> [Directions]
Retype only what runs from the beginning of the data through the line with "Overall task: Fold"; please omit the pictures and keep every line exact.

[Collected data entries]

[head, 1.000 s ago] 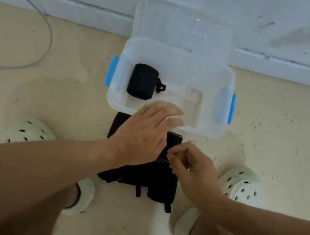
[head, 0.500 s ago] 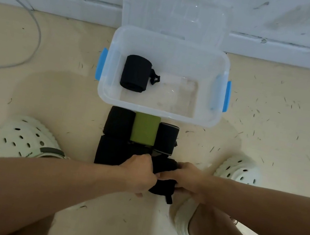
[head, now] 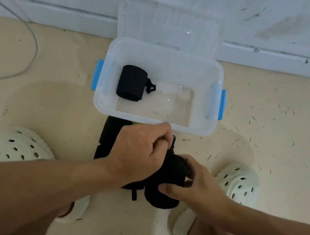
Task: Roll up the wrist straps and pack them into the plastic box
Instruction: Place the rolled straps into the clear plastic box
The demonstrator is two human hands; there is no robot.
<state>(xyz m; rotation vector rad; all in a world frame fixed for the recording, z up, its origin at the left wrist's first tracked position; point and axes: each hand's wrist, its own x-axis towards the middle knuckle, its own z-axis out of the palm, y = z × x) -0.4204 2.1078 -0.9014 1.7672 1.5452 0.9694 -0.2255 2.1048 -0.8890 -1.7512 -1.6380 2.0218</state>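
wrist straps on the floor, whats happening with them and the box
A person crouched over the floor is working a black wrist strap with both hands: the left hand grips its upper end, the right hand pinches its side. More straps lie under the hands. One rolled strap already sits in the open plastic box, at its left end; the rest of the box is bare.

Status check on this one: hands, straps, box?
Left hand and right hand both grip a black wrist strap over the floor pile. One rolled strap lies in the open plastic box. Nothing blocks the box.
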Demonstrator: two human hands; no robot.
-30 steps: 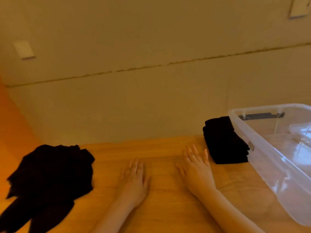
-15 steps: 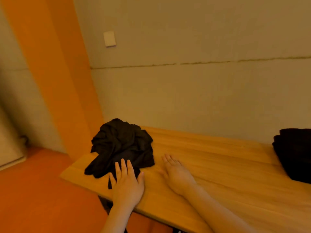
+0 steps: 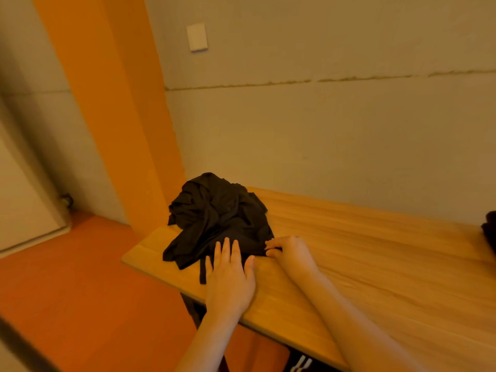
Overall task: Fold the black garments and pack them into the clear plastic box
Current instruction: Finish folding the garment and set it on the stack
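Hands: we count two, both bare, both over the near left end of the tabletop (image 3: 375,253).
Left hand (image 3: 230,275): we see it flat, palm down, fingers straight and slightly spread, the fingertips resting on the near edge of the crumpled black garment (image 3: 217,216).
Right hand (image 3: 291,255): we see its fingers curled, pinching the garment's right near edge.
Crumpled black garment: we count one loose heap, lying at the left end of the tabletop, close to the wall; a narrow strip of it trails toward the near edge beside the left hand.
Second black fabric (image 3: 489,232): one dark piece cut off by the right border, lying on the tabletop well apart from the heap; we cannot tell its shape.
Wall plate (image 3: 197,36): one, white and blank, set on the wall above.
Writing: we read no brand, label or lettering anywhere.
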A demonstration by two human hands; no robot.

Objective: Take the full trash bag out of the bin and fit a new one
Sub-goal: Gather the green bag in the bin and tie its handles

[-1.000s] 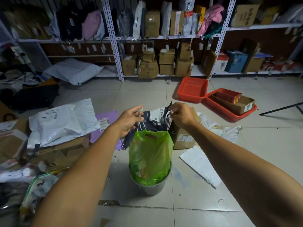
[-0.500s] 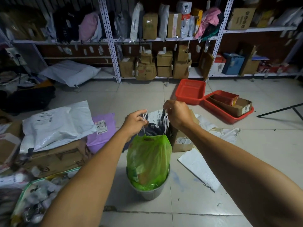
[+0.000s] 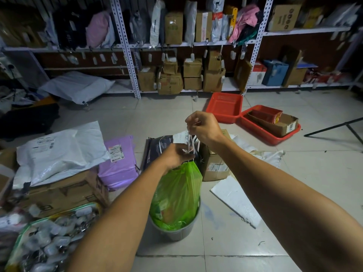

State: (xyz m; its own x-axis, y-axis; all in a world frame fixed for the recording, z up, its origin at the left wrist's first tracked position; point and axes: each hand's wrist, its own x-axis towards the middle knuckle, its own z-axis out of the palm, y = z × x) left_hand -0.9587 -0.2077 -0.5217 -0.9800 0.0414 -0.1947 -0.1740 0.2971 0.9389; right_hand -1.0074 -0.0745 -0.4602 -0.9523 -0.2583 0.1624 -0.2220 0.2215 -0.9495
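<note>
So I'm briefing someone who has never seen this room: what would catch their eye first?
The bright green trash bag, standing in the grey bin at centre, with the left hand at its gathered neck and the right hand above it pulling the white drawstring up. Next, the red trays on the floor to the right. Behind, shelves packed with parcels.

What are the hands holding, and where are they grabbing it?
The green trash bag, by its white drawstrings. The right hand pinches them higher up; the left hand grips them just above the bag's gathered neck.
</note>
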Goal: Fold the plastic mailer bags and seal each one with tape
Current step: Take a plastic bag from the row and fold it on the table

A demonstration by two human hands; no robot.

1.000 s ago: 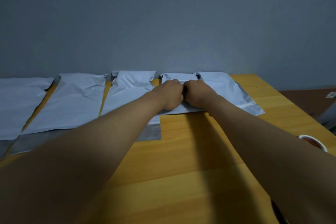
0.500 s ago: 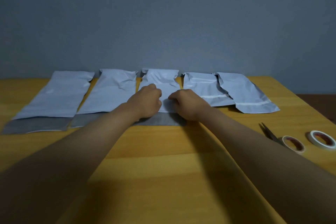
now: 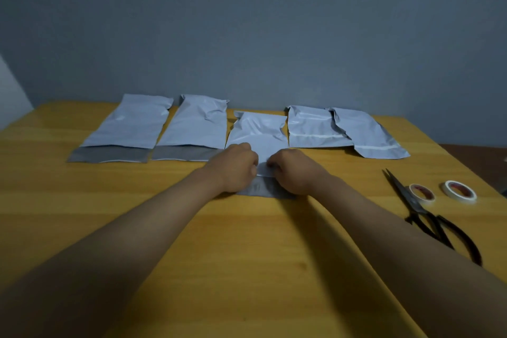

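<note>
— While we lean over the wooden table [image 3: 247, 269], what do we have under our hands?

— The middle mailer bag [image 3: 259, 132], the third of five in the row. Our left hand [image 3: 237, 166] and right hand [image 3: 295, 170] sit side by side on its near end, knuckles up, fingers curled under. Both seem to pinch the white edge that shows in the narrow gap between them, just above the grey flap [image 3: 260, 189] that pokes out toward us below our wrists.

— Are we sure of the grip?

— Not fully. The fingertips are hidden beneath the knuckles, so we can only say the fingers are curled tight onto the plastic.

— And the other bags?

— Left of our left hand lie two unfolded bags [image 3: 189, 129], each with its grey flap flat and open toward us; the nearer one's flap runs up against our left hand. Right of our right hand lie two folded bags [image 3: 312, 129], shorter, each with a pale strip across its near end, the outer one overlapping the inner one's corner.

— Where are the tools?

— Well to the right of our right forearm. Black scissors [image 3: 419, 211] lie with blades pointing away from us, and two tape rolls [image 3: 422, 192] sit flat just beyond the blades, the farther roll [image 3: 459, 191] beside the first.
</note>
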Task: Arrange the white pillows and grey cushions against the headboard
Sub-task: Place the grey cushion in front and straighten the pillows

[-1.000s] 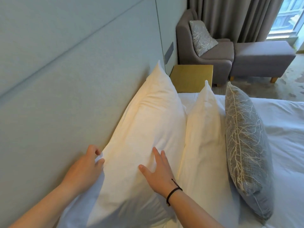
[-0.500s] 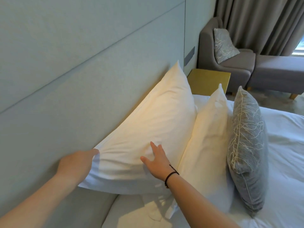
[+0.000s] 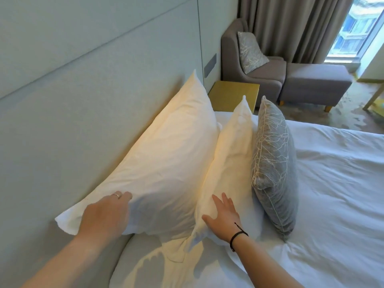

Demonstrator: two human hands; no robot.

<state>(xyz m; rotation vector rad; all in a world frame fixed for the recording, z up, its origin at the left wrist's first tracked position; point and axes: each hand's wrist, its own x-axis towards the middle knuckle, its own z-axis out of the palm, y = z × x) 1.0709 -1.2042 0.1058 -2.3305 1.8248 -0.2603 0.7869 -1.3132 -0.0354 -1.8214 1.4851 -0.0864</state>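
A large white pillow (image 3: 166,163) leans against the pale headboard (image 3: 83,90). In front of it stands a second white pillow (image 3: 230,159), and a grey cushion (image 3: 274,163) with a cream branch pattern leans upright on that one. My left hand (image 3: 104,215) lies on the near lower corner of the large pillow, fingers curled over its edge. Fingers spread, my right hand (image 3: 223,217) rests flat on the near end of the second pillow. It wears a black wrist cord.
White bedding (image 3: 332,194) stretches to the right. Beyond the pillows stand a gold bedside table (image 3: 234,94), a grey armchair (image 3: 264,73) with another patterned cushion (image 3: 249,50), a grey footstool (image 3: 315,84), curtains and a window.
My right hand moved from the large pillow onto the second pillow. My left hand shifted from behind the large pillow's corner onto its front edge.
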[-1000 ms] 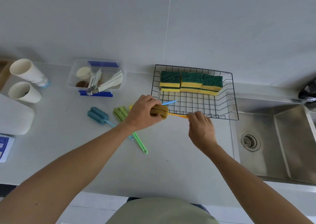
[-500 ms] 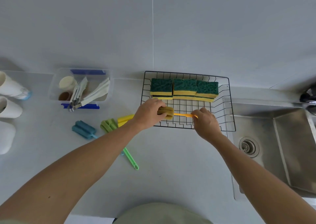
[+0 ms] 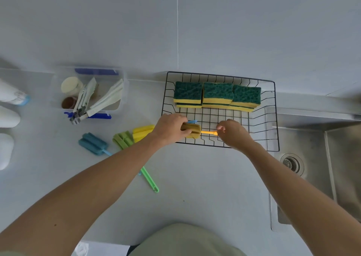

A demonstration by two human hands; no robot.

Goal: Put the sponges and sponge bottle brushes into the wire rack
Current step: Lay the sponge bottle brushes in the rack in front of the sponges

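Sponges [image 3: 217, 96], six, fill the wire rack [image 3: 270, 118]; both hands [image 3: 171, 129] grip one brown brush [image 3: 192, 131].

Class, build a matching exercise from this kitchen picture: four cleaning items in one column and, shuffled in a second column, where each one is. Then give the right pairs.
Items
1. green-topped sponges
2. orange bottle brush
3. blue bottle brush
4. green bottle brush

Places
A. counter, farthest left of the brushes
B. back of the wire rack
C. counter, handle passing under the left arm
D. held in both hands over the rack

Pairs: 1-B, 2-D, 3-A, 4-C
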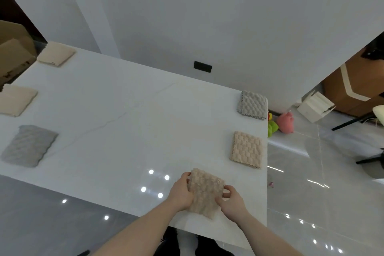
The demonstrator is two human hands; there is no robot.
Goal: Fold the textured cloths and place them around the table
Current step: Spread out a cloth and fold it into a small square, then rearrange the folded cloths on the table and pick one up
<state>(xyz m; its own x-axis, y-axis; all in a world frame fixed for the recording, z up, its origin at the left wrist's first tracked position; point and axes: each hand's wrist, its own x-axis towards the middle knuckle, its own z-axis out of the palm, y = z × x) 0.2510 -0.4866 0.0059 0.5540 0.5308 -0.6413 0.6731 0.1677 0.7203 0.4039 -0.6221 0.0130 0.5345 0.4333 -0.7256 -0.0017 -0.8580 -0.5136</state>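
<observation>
A folded beige textured cloth (204, 190) lies near the front right corner of the white table (124, 122). My left hand (180, 193) grips its left edge and my right hand (231, 201) grips its right edge. Along the right edge lie a folded beige cloth (246, 148) and, further back, a folded grey cloth (252, 104). On the left side sit a folded grey cloth (29, 145) and two folded beige cloths (16, 100) (56, 54).
Cardboard boxes (14, 52) stand past the table's far left corner. On the glossy floor to the right are a pink toy (286, 123), a green toy (272, 128), a white open box (314, 107) and dark chair legs (351, 121).
</observation>
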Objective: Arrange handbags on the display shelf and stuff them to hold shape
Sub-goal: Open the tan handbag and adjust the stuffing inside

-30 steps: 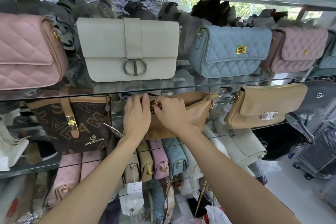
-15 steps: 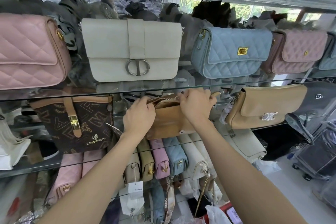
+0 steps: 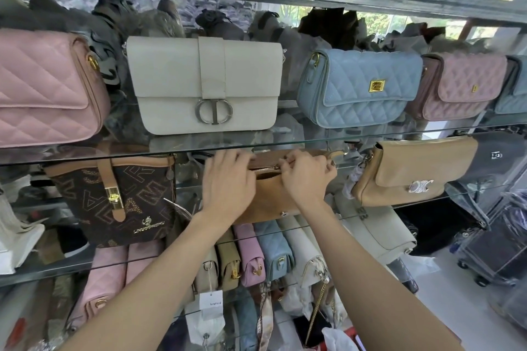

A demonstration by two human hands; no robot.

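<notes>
A tan handbag (image 3: 269, 198) stands on the middle glass shelf (image 3: 370, 215), tucked under the shelf above. My left hand (image 3: 228, 182) lies on its left end and holds it. My right hand (image 3: 306, 177) pinches at the zipper along the bag's top edge, fingers closed there. The zipper (image 3: 265, 169) shows as a metal line between my hands. The lower part of the bag shows between my wrists; its left end is hidden by my left hand.
Brown monogram bag (image 3: 117, 196) stands left of it, tan flap bag (image 3: 410, 171) right. On the upper glass shelf (image 3: 171, 149): pink quilted (image 3: 45, 85), cream (image 3: 205, 85), blue quilted (image 3: 359, 85) and mauve (image 3: 456, 85) bags. Small bags (image 3: 256, 256) are packed below.
My right hand slid left from the bag's right end back toward the middle of the zipper. The left hand rose onto the bag's top left. The bag stands more upright.
</notes>
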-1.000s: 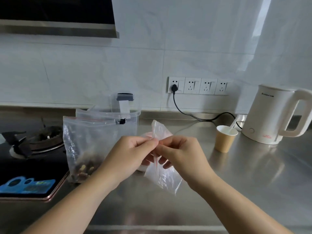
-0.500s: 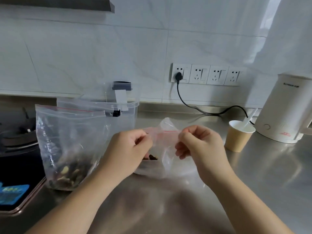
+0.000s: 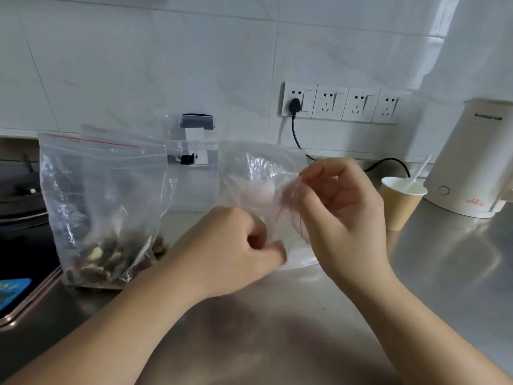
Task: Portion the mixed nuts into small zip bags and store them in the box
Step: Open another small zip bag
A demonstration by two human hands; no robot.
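two hands pinch one small zip bag just right of the big nut bag: left hand closed on its lower edge, right hand gripping the red zip strip. the thin film could slip free and crumple, and a stray elbow could tip the nut bag.

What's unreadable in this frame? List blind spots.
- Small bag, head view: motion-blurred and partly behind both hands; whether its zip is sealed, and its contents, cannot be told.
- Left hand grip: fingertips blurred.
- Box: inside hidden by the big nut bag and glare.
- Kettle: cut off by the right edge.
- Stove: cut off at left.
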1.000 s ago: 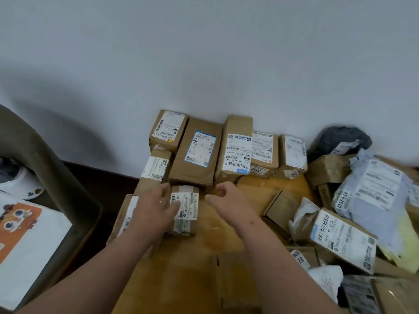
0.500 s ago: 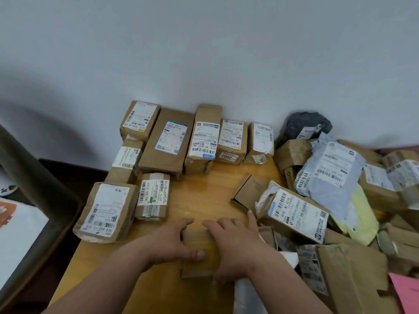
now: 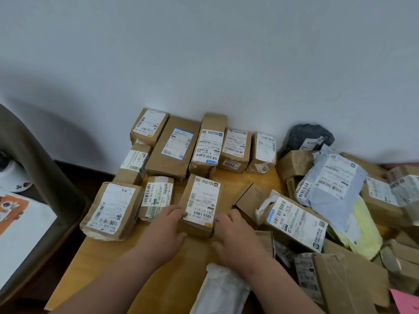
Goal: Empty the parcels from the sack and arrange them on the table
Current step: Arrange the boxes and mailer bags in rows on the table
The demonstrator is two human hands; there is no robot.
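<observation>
A brown cardboard parcel (image 3: 200,203) with a white label facing up lies on the wooden table (image 3: 108,257), in the second row beside two labelled parcels (image 3: 113,209) (image 3: 156,197). My left hand (image 3: 166,230) grips its near left corner. My right hand (image 3: 235,237) holds its near right corner, fingers along the side. Behind it, a row of several labelled boxes (image 3: 172,147) stands against the wall. No sack can be made out.
A loose heap of boxes and mailer bags (image 3: 328,184) fills the right side of the table. A white plastic package (image 3: 220,291) lies at the near edge under my right forearm. A brown chair (image 3: 45,175) stands left of the table.
The parcel that lay under both hands near the front edge has been moved forward into the second row, label side up. Both hands have shifted from its top to its near corners.
</observation>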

> [Final answer]
[head, 1.000 s ago] 
[head, 0.500 s ago] 
[head, now] 
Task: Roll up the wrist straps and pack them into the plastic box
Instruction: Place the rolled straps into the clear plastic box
The demonstrator is two human hands; there is no robot.
<state>(xyz m; rotation vector rad; all in a world frame fixed for the recording, z up, its origin at the left wrist's first tracked position; point and axes: each hand's wrist, its own x-axis towards the middle knuckle, its own z-axis out of the palm, y = z × x) -0.4204 2.1078 -0.9014 1.7672 1.5452 0.9694 -0.2255 2.1048 -0.8890 -1.7512 -1.6380 2.0218</state>
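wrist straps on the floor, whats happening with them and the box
A person crouched over the floor is working a black wrist strap with both hands: the left hand grips its upper end, the right hand pinches its side. More straps lie under the hands. One rolled strap already sits in the open plastic box, at its left end; the rest of the box is bare.

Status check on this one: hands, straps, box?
Left hand and right hand both grip a black wrist strap over the floor pile. One rolled strap lies in the open plastic box. Nothing blocks the box.
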Demonstrator: two human hands; no robot.
-30 steps: 
-15 steps: 
+0 steps: 
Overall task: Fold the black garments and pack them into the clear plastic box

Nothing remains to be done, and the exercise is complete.